The median

age of all participants was 37 years (IQR 35–4

The median

age of all participants was 37 years (IQR 35–48 years) and most were men (81%). No difference in gender distribution was observed between the groups for the leprosy and co-infected groups. Most patients had paucibacillary presentation at the time of diagnosis for both leprosy groups. Our results demonstrated that healthy controls had higher CD4+ T-cell counts (median 917 cells/mm3, IQR 687–1170) when compared with HIV-1-infected patients (median 391 cells/mm3, IQR 272–536) and co-infected patients (median 285 cells/mm3, IQR 235–480), P < 0.001. Leprosy patients had higher numbers of CD4+ T cells (median 733 cells mm3, IQR 699–870) when compared with co-infected patients (P < 0.001).
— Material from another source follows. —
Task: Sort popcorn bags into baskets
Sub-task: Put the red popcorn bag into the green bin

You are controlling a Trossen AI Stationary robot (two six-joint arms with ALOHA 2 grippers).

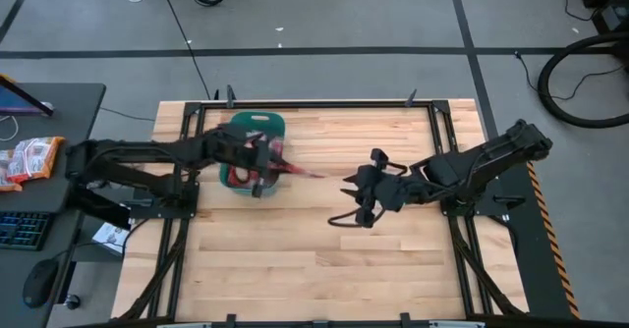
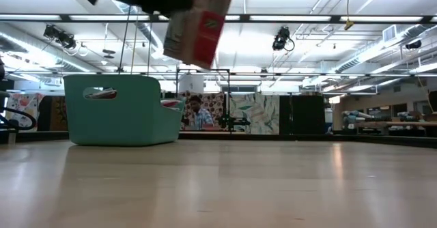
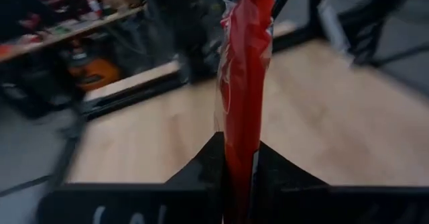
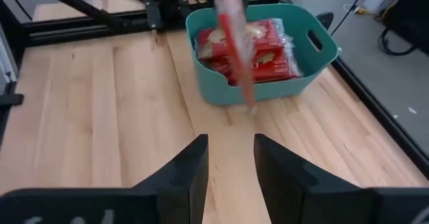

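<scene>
A teal bin (image 1: 257, 124) stands on the table's far left part, and several red popcorn bags (image 4: 258, 49) lie flat inside it. My left gripper (image 1: 263, 163) hovers over the bin's near right side, shut on one more red popcorn bag (image 1: 295, 171). That bag shows high above the table in the low view (image 2: 201, 20). My right gripper (image 1: 352, 198) is open and holds nothing. It hangs over the middle of the table to the right of the bin, its fingers (image 4: 194, 167) pointing toward it. My left gripper pinches the red popcorn bag between its two fingers (image 3: 208, 167) by one end (image 3: 240, 153). The bag stands edge-on in the wrist view and reaches out past the fingertips toward the table's right. It is lifted clear of the table and the bin, tilted.
Bare wood (image 1: 324, 259) stretches over the near half of the table and beside the bin. Black frame rails (image 1: 442, 132) run along the table's edges. A side desk on the left carries orange-and-white snack packets (image 1: 29, 159), a keyboard and a mouse. A person (image 2: 198, 113) sits far behind the table.
</scene>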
For CD8+ T-cell counts, healthy controls (median 556 cells/mm3, IQR 376–735) had lower numbers when compared with co-infected patients (median 806 cells/mm3, IQR 578–1548), P < 0.05 (Table 1). The NKT cells represent a subset of lymphocytes, defined operationally as bearing both the T-cell receptor and the NK cell marker CD161 (NK1.1 in mice).19 We defined selleck NKT cells as those with the CD3+ Vα24+ Vβ11+ phenotype (Fig. 1a), and further subdivided NKT cell subsets using CD4, CD161 and HLA-DR. The gating strategy enabled

delineation of CD4+ NKT subsets (Fig. 1b). Because of the variability of NKT cell frequencies and limitations of available PBMC, data

were included in this study if > 30 events were collected within the NKT gate. Berzins et al.20 reported an NKT cell frequency in adult blood ranging from 0.006 to 0.78%. Farnesyltransferase Our results demonstrated that the healthy controls had more NKT cells in the peripheral blood (median 0.077%, IQR 0.032–0.405) than co-infected patients (median 0.022%, IQR 0.007–0.051), P < 0.01. Co-infected patients also had fewer NKT cells when compared with HIV-1-infected patients (median 0.072%, IQR 0.030–0.160), P < 0.05 (Fig. 2a). The CD4 molecule distinguishes two phenotypic and functionally distinct subsets of NKT cells. CD4+ NKT cells were found to produce both T helper type 1 and type 2 cytokines, whereas CD4− NKT cells mainly produce T helper type 1 cytokines.21,22 In peripheral blood from healthy adult volunteers, close to 50% of NKT cells are CD4− with no, or low, expression of CD8.23 We observed that leprosy patients have more CD4+ CD161+ HLA-DR– NKT cells (median 21.40%, IQR 3.65–59.95) compared with HIV-1-infected patients (median 0.375, IQR 0.00–19.30), P < 0.05 (Fig. 2b), but this was not statistically different from healthy controls or co-infected patients. We used CD161 and HLA-DR as activation markers to determine the activation profile of NKT cells.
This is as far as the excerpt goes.